Suppose my data frame df has the following column names: ['date', 'value', '20211010', '20211017', '20211024', ...]
I want to rename the column names of '20211010', '20211017', '20211024', ... (that is, all the columns starting from 20211010) to t1, t2, t3, ... continue to increase.
The expected new column names will be ['date', 'value', 't1', 't2', 't3', ...].
How to achieve this in Pandas?
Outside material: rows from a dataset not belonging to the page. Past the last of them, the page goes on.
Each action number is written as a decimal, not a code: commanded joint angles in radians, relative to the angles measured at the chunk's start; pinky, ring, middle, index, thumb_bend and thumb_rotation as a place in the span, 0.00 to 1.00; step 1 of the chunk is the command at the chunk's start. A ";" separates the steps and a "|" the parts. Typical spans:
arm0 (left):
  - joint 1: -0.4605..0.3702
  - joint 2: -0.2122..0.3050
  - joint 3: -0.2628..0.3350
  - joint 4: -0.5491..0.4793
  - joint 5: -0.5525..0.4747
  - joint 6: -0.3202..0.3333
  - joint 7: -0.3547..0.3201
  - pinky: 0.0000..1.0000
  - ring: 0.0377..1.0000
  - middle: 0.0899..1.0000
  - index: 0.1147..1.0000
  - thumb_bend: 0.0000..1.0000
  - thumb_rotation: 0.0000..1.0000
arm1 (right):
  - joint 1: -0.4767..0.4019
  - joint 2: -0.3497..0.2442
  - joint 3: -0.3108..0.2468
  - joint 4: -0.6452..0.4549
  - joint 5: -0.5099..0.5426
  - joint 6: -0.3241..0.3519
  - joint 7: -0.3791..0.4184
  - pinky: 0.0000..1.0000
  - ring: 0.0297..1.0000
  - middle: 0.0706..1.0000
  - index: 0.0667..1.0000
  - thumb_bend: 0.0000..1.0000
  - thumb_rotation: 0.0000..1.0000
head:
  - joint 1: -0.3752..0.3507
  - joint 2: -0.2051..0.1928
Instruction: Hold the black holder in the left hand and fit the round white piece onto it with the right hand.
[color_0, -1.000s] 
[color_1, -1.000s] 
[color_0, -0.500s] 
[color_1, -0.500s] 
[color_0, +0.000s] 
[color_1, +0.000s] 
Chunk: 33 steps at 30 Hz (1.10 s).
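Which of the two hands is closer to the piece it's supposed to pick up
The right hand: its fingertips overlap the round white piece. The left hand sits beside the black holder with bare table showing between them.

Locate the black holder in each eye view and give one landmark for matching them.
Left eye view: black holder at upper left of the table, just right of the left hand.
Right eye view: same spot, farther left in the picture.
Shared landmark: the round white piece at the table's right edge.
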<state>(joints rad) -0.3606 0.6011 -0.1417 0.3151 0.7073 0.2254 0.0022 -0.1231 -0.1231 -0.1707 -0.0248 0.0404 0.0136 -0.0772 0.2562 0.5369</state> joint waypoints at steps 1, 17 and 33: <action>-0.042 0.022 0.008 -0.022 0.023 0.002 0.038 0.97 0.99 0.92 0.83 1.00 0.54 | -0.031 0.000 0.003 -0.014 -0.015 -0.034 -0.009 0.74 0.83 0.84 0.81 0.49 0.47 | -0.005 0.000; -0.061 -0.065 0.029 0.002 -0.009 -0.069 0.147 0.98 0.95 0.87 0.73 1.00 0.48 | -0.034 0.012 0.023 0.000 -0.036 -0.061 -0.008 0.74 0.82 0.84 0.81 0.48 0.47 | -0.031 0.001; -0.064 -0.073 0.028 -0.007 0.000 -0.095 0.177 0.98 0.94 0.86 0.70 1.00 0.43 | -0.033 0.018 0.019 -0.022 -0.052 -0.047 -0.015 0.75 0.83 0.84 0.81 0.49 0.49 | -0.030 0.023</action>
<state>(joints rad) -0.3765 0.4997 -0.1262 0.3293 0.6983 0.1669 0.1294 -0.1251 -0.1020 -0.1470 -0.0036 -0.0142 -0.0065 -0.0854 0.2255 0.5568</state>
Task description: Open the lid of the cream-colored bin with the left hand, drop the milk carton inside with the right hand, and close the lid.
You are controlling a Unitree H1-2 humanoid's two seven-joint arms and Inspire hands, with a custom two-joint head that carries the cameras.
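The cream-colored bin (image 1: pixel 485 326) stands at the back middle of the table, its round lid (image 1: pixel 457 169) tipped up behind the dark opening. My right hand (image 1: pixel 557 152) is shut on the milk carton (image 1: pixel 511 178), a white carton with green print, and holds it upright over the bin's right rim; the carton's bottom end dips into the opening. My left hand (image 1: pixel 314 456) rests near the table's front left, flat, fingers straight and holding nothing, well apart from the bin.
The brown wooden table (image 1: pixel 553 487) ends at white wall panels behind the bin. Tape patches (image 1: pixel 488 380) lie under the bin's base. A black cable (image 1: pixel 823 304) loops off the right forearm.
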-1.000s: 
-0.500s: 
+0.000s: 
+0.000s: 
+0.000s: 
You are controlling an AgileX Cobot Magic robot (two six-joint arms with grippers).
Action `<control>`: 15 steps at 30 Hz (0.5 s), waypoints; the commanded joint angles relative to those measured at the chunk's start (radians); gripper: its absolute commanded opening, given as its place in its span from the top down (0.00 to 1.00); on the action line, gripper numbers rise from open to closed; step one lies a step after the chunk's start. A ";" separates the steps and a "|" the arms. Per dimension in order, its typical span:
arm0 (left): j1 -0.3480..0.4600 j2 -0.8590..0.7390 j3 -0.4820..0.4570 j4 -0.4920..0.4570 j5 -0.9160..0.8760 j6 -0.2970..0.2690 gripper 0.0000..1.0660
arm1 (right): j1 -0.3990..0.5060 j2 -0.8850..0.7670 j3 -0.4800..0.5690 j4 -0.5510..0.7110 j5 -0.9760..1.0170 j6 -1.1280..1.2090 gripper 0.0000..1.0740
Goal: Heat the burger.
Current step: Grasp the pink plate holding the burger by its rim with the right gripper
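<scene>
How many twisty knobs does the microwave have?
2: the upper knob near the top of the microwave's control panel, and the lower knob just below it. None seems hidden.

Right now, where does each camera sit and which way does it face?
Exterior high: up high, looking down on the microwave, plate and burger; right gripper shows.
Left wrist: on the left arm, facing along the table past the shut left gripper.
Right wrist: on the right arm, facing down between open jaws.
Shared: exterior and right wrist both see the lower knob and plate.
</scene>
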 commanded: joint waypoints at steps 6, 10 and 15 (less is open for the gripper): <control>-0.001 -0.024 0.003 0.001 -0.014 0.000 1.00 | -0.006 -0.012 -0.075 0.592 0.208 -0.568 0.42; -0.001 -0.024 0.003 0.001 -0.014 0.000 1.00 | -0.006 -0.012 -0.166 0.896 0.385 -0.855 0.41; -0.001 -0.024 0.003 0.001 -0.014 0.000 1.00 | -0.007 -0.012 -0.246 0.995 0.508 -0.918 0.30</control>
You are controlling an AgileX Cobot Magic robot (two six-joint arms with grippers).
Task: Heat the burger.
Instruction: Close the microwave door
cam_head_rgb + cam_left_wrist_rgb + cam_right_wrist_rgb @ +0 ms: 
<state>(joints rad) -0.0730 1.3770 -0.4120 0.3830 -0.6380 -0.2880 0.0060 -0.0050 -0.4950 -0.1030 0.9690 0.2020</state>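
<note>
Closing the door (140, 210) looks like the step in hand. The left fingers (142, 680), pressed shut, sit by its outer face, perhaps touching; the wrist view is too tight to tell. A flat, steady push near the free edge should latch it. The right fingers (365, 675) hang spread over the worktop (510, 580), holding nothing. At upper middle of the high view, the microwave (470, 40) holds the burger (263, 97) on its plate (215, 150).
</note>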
Thanks.
Reference:
how do i rename the columns from unnamed:0 to columns with increment number in python
>Solution :
IIUC, a robust method could be to use pandas.to_datetime and pandas.factorize:
idx, _ = pd.factorize(pd.to_datetime(df.columns, format='%Y%m%d',
errors='coerce'),
sort=True)
df.columns = ('t'+pd.Series(idx+1, dtype='str')).mask(idx<0, df.columns)
Example output:
Index(['date', 'value', 't1', 't2', 't4', 'other', 't3'], dtype='object')
Input columns:
Index(['date', 'value', '20211010', '20211017', '20211024', 'other',
'20211018'],
dtype='object')
robustness
to_datetime ensures that valid dates are used, and sort=True in factorize enables to keep the dates sorted.
Example on this input:
['X', '20211010', '20229999', '20211018', '20211024', 'Y', '20211001']
The output would be:
['X', 't2', '20229999', 't3', 't4', 'Y', 't1']
The invalid date is ignored and the tn are in order.